见我来,表情也没有太突出的愤怒,只是扫了我一眼,轻轻的,不带痕迹的扫了我一眼。
“国尉。”他叫了我一声,是用官职称呼的,平日里是叫先生,不过,无所谓,毕竟是在人家手下混口饭吃,自然知道进退。
“陛下,”我老实的跪下来,应了他一声,然后作为一个臣子般的询问,“不知陛下,这个时辰宣告微臣所谓何事?”
“淳于。”他言简意赅,要不是有这个理解的基础,还真是吃不消。我回答道,“可是淳于大夫的千金一事?”见他不说话,将视线放在我身上,看架势,是等我来给他老人家一个解释啊。
不过,我从一开始就没有打算解释什么,“陛下,如你所见,淳于小姐是我教训的。”“尉缭。”秦王政喝了我一声,显然,他对我的答案,异常不满意。为了摆平他,看来必须使出杀手锏了,我直接站起来,拍拍膝盖处的灰尘,“陛下,”我直视着他,态度很是恶劣,我明显的感觉到他的手在握紧,却强忍着没有出声,“这样跋扈嚣张的女子,我不过是替她父亲教训而已。”
说的义正言辞的样子,连我也深受感动,可是听我这一席话的对象却是一点表情也没有,他继续用他的眼神射杀我,所谓冰霜,只有在感受到秦王政等同于鞭笞的眼神下才能有所感受。

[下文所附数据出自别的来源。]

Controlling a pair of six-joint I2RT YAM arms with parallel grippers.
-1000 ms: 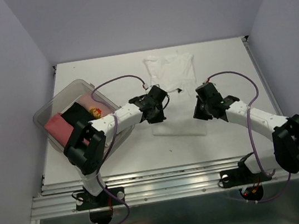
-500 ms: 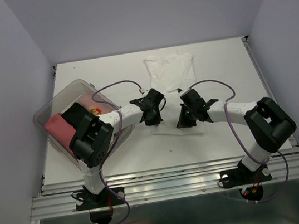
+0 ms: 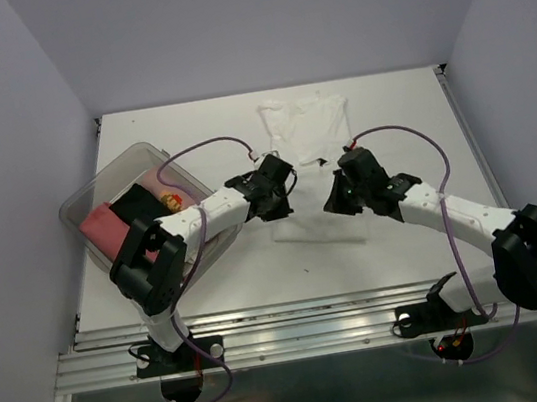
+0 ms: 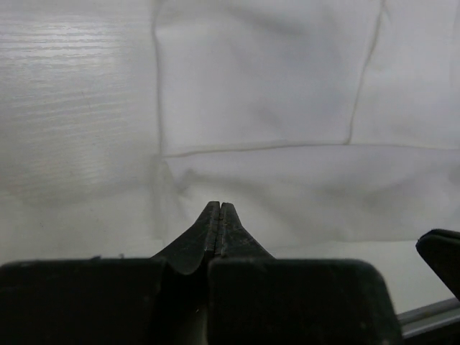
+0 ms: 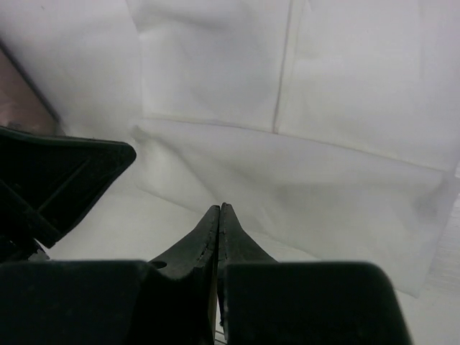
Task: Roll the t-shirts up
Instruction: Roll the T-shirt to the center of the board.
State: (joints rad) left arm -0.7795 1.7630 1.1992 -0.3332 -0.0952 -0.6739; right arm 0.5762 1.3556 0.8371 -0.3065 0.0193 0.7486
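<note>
Currently poised low over the near part of the white t-shirt [image 3: 306,127], itself spread flat from the middle of the tabletop [image 3: 407,110] toward the far edge; left gripper [image 4: 219,210] pressed together, tips just short of a cloth fold; right gripper [image 5: 219,212] likewise pressed together over the cloth; salmon-pink t-shirt [image 3: 101,231] and black t-shirt [image 3: 132,201] bunched inside the clear tub [image 3: 103,173] by the left edge.

High overview; wrist cameras close above t-shirt [image 4: 273,93]

T-shirt [image 3: 306,130] spread on table [image 3: 188,132], tub [image 3: 75,202] to its left (more shirts [image 3: 103,229] inside)
</note>
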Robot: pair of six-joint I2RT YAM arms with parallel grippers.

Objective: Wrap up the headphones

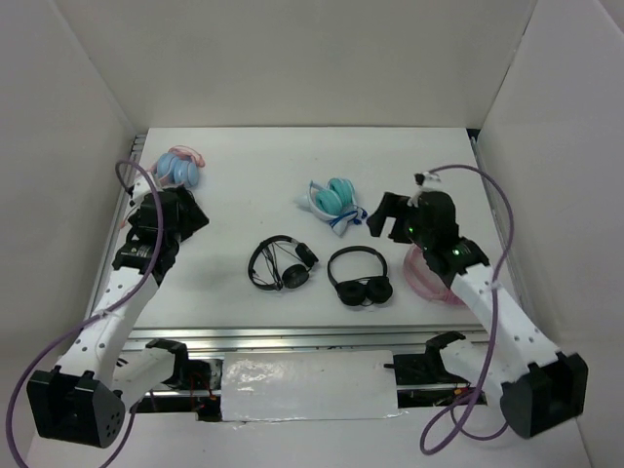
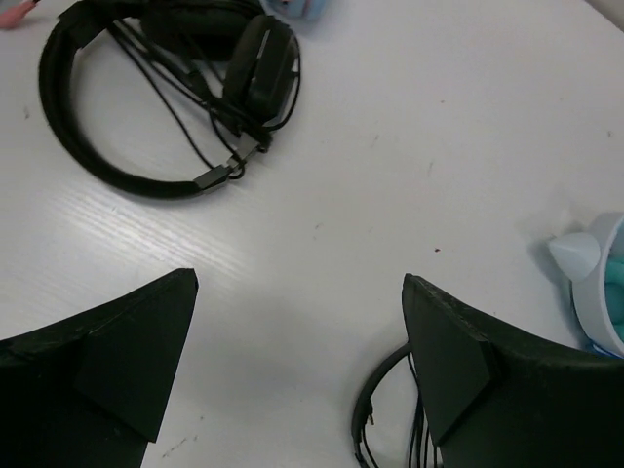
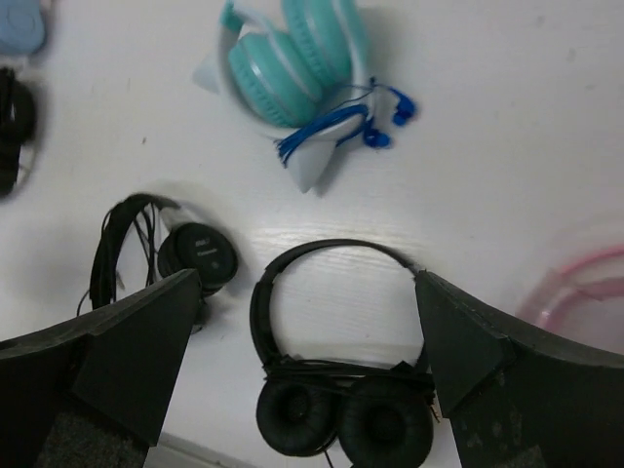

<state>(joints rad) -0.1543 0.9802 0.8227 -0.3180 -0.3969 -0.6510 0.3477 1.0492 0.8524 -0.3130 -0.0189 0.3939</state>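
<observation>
- Left gripper stood spread wide, gripping nothing.
- Right gripper was spread too, empty.
- The headphones lay mid-frame in the top view, cable inside headband, just left of 1 other black pair.

The bench carries five headphone sets: two black pairs, one teal-and-white pair, one light-blue pair and one pink pair.

Right of the left gripper, the teal-and-white pair is cut by the picture's edge. Ahead of it, only a corner of the light-blue pair shows. Right of the right gripper, the pink pair is blurred and half hidden behind its finger.
</observation>
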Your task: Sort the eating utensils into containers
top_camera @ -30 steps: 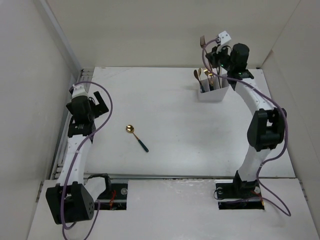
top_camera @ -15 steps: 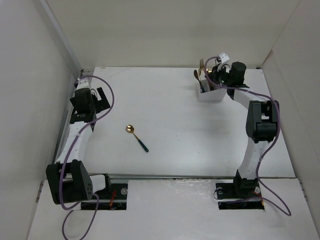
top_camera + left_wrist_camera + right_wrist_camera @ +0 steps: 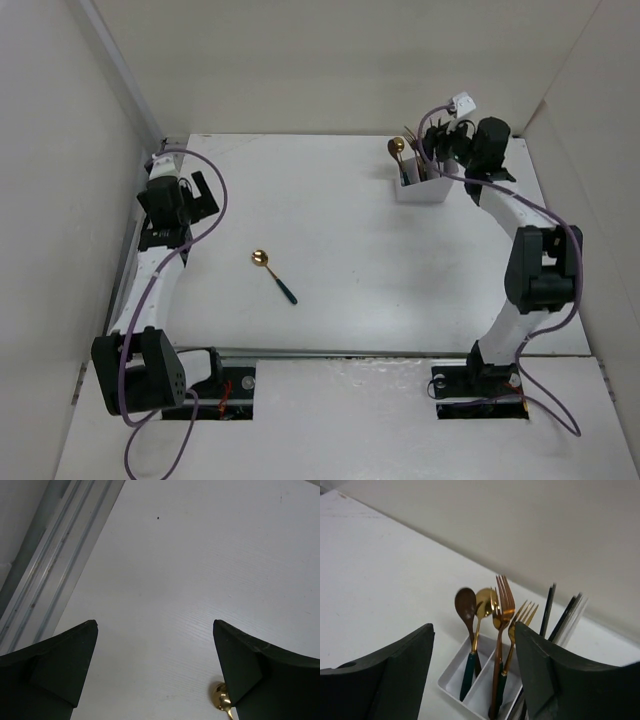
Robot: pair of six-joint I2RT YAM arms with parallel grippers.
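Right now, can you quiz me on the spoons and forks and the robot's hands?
1. True or false: the spoon lying on the table touches the white box.
2. The right gripper is: A) open and empty, B) shut on a fork, C) shut on a spoon.
3. How many forks does the right wrist view show standing in the box?
Key: 1 false, it lies well apart from the box; 2 A; 3 two.

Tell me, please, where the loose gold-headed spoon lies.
In the top view, the spoon lies flat on the table, left of centre, nearer the left hand than the white box.
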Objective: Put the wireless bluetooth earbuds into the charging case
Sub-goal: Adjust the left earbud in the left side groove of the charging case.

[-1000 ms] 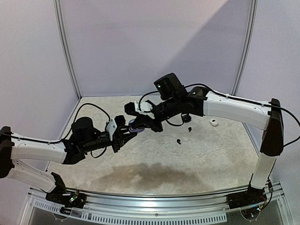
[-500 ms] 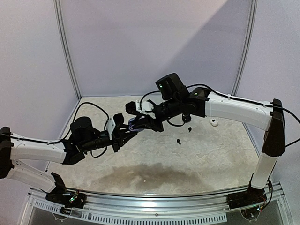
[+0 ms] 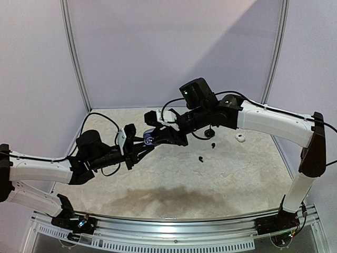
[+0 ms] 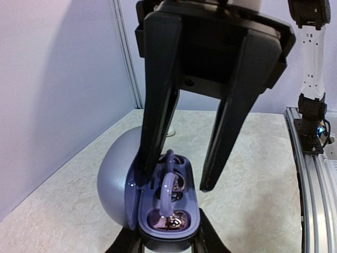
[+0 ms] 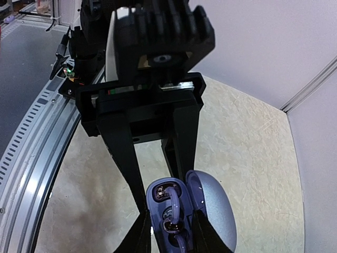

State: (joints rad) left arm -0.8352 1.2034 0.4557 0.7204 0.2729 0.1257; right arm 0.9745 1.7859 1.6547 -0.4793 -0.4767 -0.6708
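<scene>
A purple charging case (image 3: 150, 138) is held in the air over the table's middle, lid open. My left gripper (image 3: 141, 146) is shut on its near end; its fingers flank the case base (image 4: 168, 224) at the bottom of the left wrist view. A purple ear-hook earbud (image 4: 167, 190) lies in the case wells and also shows in the right wrist view (image 5: 174, 208). My right gripper (image 3: 159, 137) comes from the opposite side with its fingers (image 4: 226, 132) spread, straddling the case; a small gap shows beside one finger. Loose on the table are a white earbud (image 3: 240, 138) and black earbuds (image 3: 201, 158).
A black object (image 3: 209, 133) and another small black piece (image 3: 212, 145) lie on the table under the right arm. White panel walls with metal posts (image 3: 73, 58) close the back and sides. A metal rail (image 3: 168, 232) runs along the near edge.
Both grippers and the case have risen a little and shifted slightly left. The right arm's wrist has lifted and moved back to the right. The case stays in the left gripper.
</scene>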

我抖抖身上的鸡皮疙瘩,继续秉承着不怕死的精神说:“陛下,淳于淼泠此女恶劣至极,若不多加管教——”“闭嘴!”秦王政怒喝,“尉缭你好大的胆子!”
我该不该烧高香?秦王政暴怒的表情啊,千百年都难得一见,啧啧,我还以为这是多大的一个冰山呢,没想到居然是活火山。
“尉缭,我敬你是鬼谷的能人,可你今日所为太让我失望了。”
我眼睛一亮,好神奇,是长句,是长句啊,难得啊,秦王政也意识到自己的异常,立马冷着脸说,“立刻去淳于家赔礼。”
“不行!”我反抗他,仪态抬起,就看到他若有所思的眼神,遭了,我怎么忘了,在这秦国,他才是至高无上的帝王,而我再怎么被他看重也只是个谋臣,这样一来,我努力建立起来的信任不就全打水漂了。
出乎意料的,他没有生气,只是淡淡的说:“尉缭,这是命令。”我一惊,忙不迭的点头,“是,陛下。”见我离开,秦王政突然说了两个字,“阿姊。”
我毫无反应的转身,“陛下,您刚才说什么?可以重新说一遍吗?微臣耳朵不好,没听清。”
“下去。”感情说女人多变都是骗傻子,这男人也善变的忒快了。我郁闷的再次向他表示离开,前脚还没踏出这大殿,一声巨响就传到耳朵里,我刚准备转身,就听到秦王政低沉的声音,“下去!”
我只好僵着身体,顺从的出去,这不,我刚一出去,里面更剧烈的响声让我缩了缩脖子,一仰头,细润的雨丝轻轻的落在脸上,突然,觉得心里莫名的堵塞。嘴里也尝到了雨水不一样的滋味,上天啊,现在到底是谁在流泪,为什么我会心痛的不可救药。